## About this exercise
When you reach the line containing "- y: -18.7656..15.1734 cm" in the entries below, start writing out each line exactly, and stop after the line containing "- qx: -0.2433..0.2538".

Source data
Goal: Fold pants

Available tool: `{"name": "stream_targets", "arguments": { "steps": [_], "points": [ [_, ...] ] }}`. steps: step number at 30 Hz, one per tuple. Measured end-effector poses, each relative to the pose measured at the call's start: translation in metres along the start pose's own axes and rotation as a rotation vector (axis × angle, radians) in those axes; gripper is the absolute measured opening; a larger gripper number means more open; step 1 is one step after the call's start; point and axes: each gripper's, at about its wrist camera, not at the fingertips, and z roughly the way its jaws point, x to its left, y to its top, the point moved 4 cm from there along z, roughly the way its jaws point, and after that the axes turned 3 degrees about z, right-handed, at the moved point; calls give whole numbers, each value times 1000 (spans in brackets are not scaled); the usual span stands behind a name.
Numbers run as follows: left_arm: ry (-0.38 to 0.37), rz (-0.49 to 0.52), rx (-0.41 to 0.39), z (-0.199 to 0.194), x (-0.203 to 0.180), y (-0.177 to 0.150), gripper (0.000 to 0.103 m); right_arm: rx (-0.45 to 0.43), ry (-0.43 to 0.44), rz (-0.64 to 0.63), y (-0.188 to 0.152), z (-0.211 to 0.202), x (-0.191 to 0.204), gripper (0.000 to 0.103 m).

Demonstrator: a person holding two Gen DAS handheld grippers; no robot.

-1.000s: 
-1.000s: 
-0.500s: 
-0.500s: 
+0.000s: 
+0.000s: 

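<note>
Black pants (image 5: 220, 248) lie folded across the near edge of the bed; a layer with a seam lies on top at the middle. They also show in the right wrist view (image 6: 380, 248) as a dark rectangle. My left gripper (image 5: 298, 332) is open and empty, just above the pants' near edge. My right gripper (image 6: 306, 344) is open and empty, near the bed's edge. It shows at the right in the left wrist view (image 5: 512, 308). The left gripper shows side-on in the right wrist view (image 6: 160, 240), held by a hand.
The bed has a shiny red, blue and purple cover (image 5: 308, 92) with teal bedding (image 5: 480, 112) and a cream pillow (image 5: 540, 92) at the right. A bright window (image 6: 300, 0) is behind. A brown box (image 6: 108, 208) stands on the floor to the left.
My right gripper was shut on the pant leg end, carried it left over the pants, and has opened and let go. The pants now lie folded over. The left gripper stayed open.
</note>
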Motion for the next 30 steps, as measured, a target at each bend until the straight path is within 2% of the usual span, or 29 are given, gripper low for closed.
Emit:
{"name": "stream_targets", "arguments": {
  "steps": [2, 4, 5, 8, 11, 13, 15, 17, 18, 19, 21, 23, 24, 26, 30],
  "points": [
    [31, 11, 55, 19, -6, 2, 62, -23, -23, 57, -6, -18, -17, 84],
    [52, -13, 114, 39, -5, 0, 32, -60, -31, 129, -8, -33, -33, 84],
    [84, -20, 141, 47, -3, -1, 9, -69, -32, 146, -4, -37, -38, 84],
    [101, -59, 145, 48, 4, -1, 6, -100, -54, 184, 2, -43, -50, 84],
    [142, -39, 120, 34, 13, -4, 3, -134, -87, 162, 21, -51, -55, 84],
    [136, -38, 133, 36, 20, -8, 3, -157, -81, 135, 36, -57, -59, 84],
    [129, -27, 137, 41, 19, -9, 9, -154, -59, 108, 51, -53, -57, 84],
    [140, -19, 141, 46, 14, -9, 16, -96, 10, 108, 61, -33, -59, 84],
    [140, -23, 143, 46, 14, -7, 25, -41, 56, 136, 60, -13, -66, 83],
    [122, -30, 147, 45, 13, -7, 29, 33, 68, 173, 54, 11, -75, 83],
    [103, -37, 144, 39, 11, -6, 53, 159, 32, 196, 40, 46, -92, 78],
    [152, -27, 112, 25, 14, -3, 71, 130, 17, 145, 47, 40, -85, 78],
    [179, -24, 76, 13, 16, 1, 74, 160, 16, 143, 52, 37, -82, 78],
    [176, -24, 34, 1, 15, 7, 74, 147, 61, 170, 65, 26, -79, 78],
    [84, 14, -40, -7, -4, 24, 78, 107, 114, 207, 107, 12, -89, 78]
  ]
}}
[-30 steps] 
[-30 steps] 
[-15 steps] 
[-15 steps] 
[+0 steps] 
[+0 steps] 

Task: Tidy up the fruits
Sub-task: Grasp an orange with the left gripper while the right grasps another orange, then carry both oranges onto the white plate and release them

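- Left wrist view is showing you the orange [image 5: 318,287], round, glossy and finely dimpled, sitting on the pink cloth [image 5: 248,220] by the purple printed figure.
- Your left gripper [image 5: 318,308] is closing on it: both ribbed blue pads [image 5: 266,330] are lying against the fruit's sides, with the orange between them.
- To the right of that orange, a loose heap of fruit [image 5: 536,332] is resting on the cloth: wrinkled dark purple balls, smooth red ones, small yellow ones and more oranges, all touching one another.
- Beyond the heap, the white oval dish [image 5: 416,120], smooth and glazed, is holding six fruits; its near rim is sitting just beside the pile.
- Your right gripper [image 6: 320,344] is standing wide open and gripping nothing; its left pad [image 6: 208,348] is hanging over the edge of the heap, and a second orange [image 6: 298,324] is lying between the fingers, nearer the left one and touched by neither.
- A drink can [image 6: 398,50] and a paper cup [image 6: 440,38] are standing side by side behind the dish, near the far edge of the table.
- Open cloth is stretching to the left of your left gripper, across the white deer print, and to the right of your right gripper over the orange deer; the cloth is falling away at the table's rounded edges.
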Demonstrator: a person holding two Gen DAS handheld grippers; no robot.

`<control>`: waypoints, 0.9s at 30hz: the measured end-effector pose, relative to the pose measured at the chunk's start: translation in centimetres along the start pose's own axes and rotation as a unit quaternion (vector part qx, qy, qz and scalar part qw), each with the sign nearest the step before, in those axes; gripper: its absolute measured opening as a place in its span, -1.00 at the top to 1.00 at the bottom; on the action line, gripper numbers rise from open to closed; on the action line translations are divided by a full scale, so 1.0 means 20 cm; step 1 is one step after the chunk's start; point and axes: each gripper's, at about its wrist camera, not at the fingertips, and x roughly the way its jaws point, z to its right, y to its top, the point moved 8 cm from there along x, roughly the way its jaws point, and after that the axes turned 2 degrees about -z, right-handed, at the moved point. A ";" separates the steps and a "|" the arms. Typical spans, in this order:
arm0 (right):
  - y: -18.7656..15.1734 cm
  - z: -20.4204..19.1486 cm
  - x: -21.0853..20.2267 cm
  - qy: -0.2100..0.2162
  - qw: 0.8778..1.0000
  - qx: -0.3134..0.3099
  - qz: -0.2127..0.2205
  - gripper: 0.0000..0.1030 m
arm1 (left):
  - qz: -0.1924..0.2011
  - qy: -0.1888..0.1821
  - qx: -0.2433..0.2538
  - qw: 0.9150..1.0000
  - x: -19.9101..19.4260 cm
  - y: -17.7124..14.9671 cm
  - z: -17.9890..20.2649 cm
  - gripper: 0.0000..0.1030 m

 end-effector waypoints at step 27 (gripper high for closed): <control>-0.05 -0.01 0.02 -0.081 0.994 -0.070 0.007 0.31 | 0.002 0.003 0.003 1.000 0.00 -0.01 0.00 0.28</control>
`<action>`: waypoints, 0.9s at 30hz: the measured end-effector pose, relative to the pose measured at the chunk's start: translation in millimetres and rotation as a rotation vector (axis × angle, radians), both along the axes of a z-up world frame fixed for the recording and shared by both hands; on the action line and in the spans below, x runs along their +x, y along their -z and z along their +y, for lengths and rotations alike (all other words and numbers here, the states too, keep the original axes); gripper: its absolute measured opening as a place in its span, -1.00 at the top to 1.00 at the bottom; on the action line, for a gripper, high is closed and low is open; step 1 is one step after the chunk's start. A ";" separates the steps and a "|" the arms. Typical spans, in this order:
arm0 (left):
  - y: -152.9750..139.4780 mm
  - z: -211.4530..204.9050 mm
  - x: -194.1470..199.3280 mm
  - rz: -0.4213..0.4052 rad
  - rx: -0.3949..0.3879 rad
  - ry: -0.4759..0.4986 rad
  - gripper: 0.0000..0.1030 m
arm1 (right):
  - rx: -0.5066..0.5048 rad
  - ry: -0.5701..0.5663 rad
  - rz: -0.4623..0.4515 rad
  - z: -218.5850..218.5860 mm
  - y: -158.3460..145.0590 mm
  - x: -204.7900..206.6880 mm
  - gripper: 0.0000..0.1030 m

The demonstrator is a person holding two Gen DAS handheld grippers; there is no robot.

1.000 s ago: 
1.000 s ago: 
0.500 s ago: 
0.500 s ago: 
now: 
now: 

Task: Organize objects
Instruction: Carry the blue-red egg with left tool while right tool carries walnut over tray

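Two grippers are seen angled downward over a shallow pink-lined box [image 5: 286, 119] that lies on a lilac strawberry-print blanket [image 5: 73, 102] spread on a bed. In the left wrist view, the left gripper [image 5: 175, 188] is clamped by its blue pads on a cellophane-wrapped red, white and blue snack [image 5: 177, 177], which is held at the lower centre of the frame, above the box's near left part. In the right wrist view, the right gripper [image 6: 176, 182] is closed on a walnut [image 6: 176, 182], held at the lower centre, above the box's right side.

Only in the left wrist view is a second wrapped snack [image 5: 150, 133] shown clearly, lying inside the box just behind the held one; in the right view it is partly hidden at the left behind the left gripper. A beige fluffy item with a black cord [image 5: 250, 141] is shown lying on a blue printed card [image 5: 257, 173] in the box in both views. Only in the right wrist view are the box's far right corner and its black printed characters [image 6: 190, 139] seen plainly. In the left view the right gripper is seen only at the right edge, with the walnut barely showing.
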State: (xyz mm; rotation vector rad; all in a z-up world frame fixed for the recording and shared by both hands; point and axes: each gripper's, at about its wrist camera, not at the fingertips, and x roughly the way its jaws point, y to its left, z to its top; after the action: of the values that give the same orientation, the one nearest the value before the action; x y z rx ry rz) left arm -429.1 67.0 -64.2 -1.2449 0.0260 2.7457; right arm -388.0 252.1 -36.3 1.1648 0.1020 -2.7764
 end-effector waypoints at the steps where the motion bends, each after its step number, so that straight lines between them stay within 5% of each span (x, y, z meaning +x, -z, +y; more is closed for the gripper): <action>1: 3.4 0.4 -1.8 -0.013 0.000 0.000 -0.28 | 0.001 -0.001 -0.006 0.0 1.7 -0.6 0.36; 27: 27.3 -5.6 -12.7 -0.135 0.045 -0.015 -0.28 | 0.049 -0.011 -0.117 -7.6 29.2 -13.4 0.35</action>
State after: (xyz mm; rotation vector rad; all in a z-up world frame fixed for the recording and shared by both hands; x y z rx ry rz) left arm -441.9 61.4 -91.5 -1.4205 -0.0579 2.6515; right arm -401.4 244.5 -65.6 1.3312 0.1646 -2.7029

## Exercise output
  - y: -18.7656..15.1734 cm
  - z: -20.4204..19.1486 cm
  - x: -21.0853..20.2267 cm
  - qy: -0.2100..0.2162
  - qw: 0.8778..1.0000
  - qx: -0.3134..0.3099
  - qz: -0.2127..0.2205
  - gripper: 0.0000..0.1030 m
arm1 (left):
  - qz: -0.1924..0.2011
  - qy: -0.1888..0.1821
  - qx: -0.2433..0.2538

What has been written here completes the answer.